Katie Cohen says it took five months for her lung cancer to be diagnosed; she is running out of treatment options
Katie Cohen says it took five months for her lung cancer to be diagnosed; she is running out of treatment options
FRANCESCO GUIDICINI

A 34-year-old woman who has been kept alive by a lung cancer drug unavailable on the NHS has launched a campaign to highlight a two-tier health system that denies potentially life-extending treatment to patients without private insurance.

Katie Cohen, a former long-distance runner from Bushey, Hertfordshire, was diagnosed with advanced, incurable lung cancer in January 2015.

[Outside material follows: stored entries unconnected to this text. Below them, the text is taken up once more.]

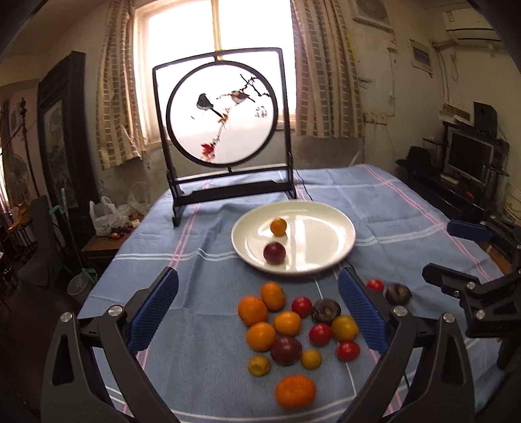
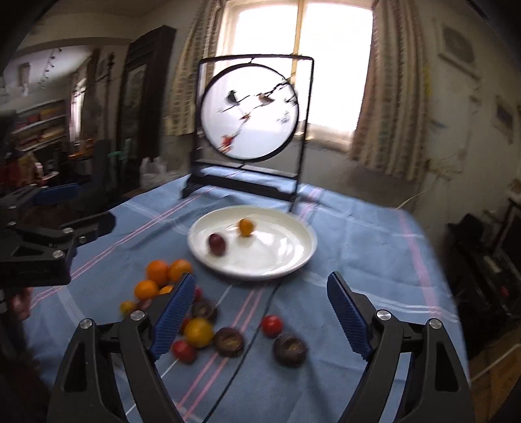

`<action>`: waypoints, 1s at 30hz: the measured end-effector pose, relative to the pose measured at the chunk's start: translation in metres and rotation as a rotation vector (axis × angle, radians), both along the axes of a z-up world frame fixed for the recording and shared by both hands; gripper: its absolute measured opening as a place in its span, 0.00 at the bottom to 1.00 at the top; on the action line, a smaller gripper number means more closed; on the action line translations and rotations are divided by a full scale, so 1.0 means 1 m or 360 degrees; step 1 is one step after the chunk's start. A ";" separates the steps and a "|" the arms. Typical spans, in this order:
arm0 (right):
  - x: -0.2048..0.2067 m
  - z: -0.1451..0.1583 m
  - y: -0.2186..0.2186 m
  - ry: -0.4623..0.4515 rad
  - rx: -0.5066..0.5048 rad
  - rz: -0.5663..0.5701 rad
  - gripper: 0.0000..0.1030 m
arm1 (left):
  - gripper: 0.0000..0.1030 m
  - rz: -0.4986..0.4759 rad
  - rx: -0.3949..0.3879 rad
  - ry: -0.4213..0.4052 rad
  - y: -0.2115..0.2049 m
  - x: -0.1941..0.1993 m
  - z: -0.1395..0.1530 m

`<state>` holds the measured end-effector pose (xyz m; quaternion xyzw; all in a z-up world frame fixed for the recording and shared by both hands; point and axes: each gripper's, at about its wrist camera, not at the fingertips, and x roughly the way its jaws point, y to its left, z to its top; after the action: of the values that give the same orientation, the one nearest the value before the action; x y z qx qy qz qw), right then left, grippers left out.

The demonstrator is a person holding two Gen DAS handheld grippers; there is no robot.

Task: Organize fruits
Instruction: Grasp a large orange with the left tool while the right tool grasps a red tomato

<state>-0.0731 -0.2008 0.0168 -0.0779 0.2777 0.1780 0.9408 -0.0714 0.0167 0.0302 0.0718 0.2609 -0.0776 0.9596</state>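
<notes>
The left tool (image 1: pixel 257 310) is held with its blue pads wide apart and nothing clamped between them; a loose heap of fruits (image 1: pixel 294 325) is seen on the blue checked cloth of the tabletop (image 1: pixel 407 208) just beyond its fingers. The right tool (image 2: pixel 259 314) is likewise held spread and empty, with a red tomato (image 2: pixel 272 325) and a dark wrinkled fruit (image 2: pixel 289 350) lying on the cloth between its fingers, untouched. Farther back, a white plate (image 1: pixel 342 240) is set on the cloth, and a purple plum (image 1: pixel 274 252) and a small orange fruit (image 1: pixel 278 226) are seen inside it. Behind the plate, a black-framed round bird screen (image 1: pixel 223 112) is stood upright before a bright window (image 1: pixel 221 22).
</notes>
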 end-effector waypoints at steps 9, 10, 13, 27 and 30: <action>-0.002 -0.082 0.038 0.0529 -0.0071 0.0227 0.57 | 0.94 -0.0272 0.0142 0.0408 0.002 -0.033 -0.088; -0.001 -0.086 0.044 0.0541 -0.0077 0.0242 0.52 | 0.94 -0.0272 0.0143 0.0424 0.003 -0.034 -0.093; 0.009 -0.092 0.064 0.0580 -0.0080 0.0303 0.44 | 0.93 -0.0256 0.0098 0.0468 0.008 -0.032 -0.101; 0.030 -0.097 0.055 0.0649 -0.0053 0.0217 0.24 | 0.93 -0.0227 0.0068 0.0591 -0.004 -0.002 -0.117; 0.027 -0.092 0.043 0.0631 -0.0039 0.0192 0.24 | 0.74 -0.0217 0.0035 0.0616 -0.007 0.005 -0.118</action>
<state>-0.0459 -0.1577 -0.0755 -0.0693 0.4545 0.2426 0.8543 -0.0667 0.0100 -0.0882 0.0836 0.4357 -0.1519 0.8832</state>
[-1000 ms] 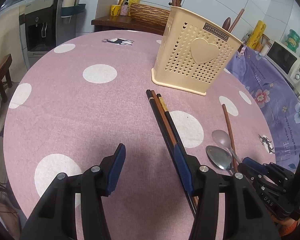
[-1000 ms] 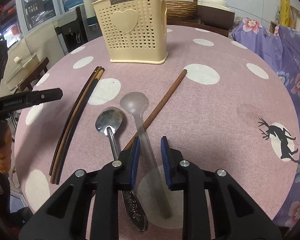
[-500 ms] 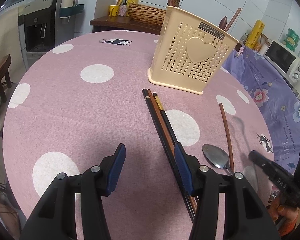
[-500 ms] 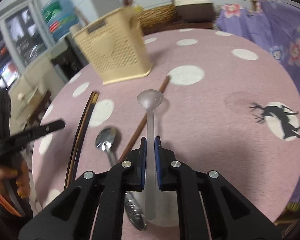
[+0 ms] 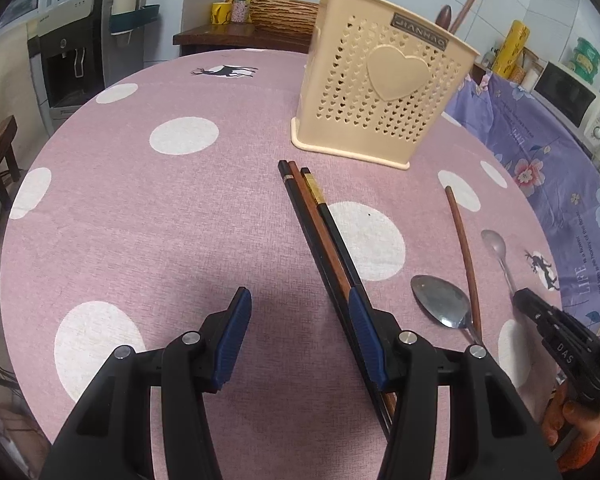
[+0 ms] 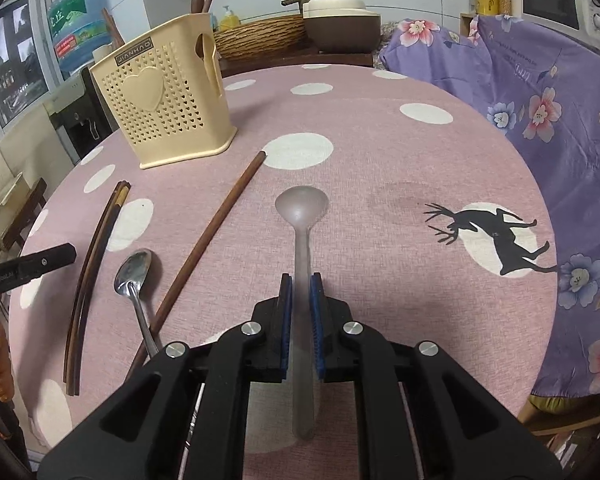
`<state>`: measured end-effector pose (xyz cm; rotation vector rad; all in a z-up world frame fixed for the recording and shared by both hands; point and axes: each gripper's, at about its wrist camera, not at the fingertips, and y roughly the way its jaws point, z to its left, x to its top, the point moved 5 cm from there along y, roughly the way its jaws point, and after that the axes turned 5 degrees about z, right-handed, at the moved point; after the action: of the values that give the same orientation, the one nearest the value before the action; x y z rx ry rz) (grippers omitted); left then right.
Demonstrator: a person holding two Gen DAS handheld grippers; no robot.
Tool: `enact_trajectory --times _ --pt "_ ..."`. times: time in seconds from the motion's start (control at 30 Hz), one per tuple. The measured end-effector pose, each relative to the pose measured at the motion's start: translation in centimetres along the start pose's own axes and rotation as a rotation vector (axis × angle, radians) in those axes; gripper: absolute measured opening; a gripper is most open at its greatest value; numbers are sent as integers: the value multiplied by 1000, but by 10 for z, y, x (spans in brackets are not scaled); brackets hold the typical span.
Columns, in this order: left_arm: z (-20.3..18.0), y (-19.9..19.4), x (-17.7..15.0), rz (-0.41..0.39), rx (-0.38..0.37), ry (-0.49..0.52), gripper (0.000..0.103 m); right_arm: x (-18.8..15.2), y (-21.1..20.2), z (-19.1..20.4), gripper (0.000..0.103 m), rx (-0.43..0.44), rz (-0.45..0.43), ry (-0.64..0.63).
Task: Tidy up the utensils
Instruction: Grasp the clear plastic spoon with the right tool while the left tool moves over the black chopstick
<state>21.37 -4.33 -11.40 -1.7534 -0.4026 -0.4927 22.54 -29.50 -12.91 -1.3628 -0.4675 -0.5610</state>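
Right hand-held gripper (image 6: pixel 300 280): blue pads narrow, the handle of the translucent plastic spoon (image 6: pixel 301 216) between them. Jaws have just been opening a little; whether the pads press the handle cannot be told. Spoon points away from the camera, bowl forward; lifted or resting cannot be told.

Left hand-held gripper (image 5: pixel 296 308): jaws about half wide, nothing between the pads. Its right pad (image 5: pixel 364 328) stands just beside the bundle of three chopsticks (image 5: pixel 320 236), which lies on the bench (image 5: pixel 160 220), pink cloth with white dots.

Right of the chopsticks, in the left view: metal spoon (image 5: pixel 440 300) on the cloth, bowl up; a single brown chopstick (image 5: pixel 464 256) just beside it, crossing near its handle.

Farther back: cream perforated utensil holder (image 5: pixel 380 92), upright on the bench, heart on the front, brown utensil handles sticking up out of it. Chopstick tips end near its base, not touching.
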Motion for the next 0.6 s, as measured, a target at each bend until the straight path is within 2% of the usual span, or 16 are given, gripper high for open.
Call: enact_trajectory --times 0.1,0.33,0.43,0.53,0.6 --pt "-9 4 -2 3 41 46 51 1 -4 -1 25 -1 -13 11" --pt "-14 4 -6 -29 156 116 51 1 -8 1 29 6 -21 17" --pt "-1 1 -9 -20 150 95 52 1 -10 -2 33 10 -23 28" --pt "15 -5 -8 -23 176 59 51 4 -11 -3 34 10 -28 35" --pt "19 -10 -5 -34 132 20 51 6 -12 -2 36 19 -31 38"
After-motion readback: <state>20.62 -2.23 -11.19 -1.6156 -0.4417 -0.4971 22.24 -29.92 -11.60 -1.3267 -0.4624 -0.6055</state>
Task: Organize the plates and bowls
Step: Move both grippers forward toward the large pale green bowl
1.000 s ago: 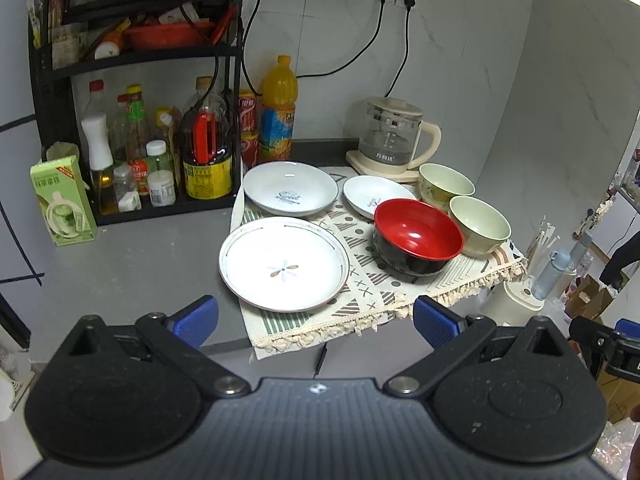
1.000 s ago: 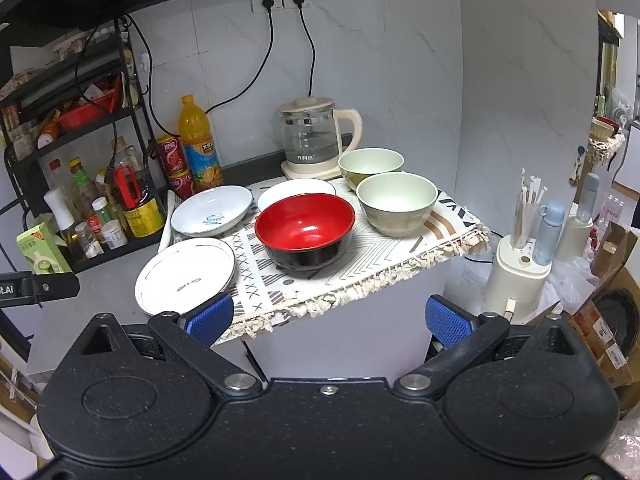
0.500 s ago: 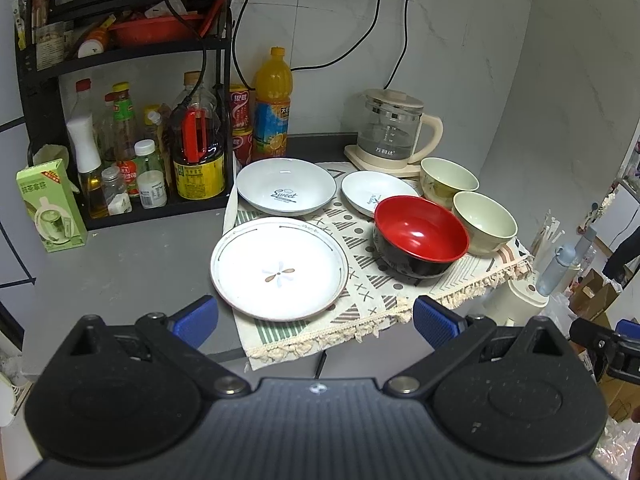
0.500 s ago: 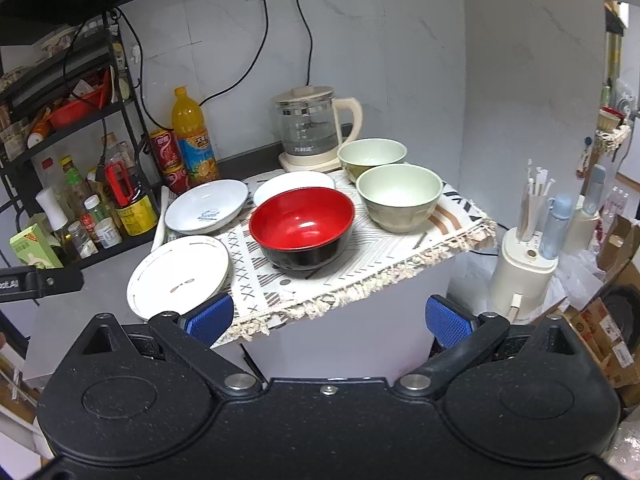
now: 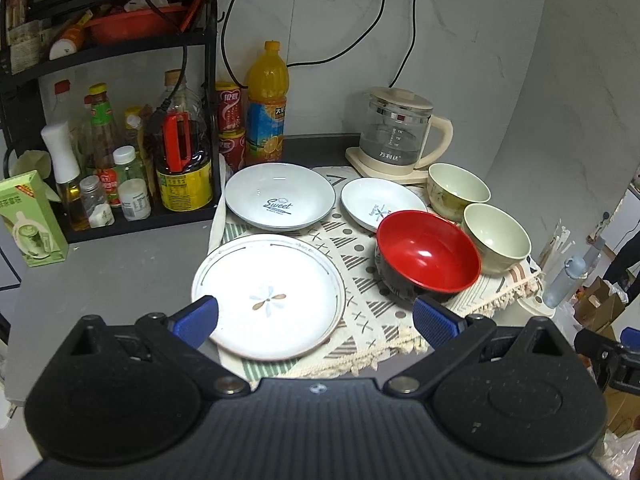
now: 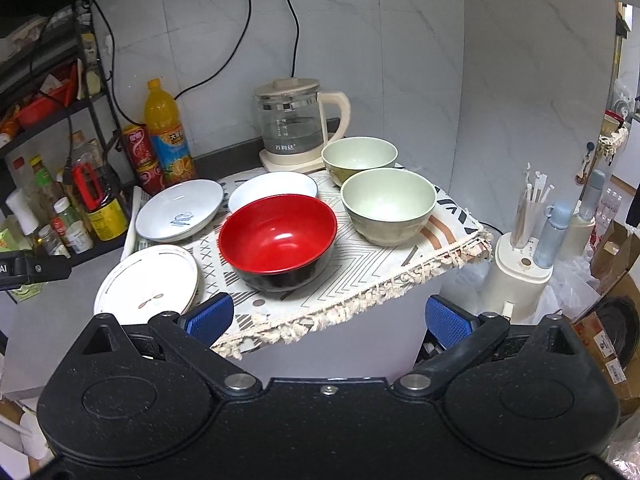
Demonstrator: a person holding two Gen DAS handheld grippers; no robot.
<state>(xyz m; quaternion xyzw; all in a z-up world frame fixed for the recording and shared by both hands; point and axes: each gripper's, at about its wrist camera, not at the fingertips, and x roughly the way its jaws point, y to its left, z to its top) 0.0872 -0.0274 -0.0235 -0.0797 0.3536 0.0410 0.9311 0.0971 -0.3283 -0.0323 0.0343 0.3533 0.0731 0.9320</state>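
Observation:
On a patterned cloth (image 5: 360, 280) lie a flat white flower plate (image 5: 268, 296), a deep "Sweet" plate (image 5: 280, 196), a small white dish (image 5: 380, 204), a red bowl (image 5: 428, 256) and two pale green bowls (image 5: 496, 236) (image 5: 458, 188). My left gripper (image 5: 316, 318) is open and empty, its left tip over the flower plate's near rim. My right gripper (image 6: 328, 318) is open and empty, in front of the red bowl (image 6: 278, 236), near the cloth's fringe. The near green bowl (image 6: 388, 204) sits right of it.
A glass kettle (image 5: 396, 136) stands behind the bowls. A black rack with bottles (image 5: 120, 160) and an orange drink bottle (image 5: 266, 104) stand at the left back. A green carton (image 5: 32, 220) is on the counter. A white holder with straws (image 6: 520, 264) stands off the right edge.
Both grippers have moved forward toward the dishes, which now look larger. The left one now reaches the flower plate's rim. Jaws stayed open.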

She told a meeting of MPs that she had been eligible for nivolumab, the pioneering drug that has kept her alive, only “because I have private healthcare. That raises the question of whether or not I would be standing here if I didn’t have this luxury.”

Nivolumab, a new immunotherapy treatment, is intended for cases where chemotherapy has not worked. Its use was highlighted by AA Gill, the Sunday Times writer, who died last weekend of complications of what he described in his final article as “a migrated, refugee, desperate, breathless lung cancer”.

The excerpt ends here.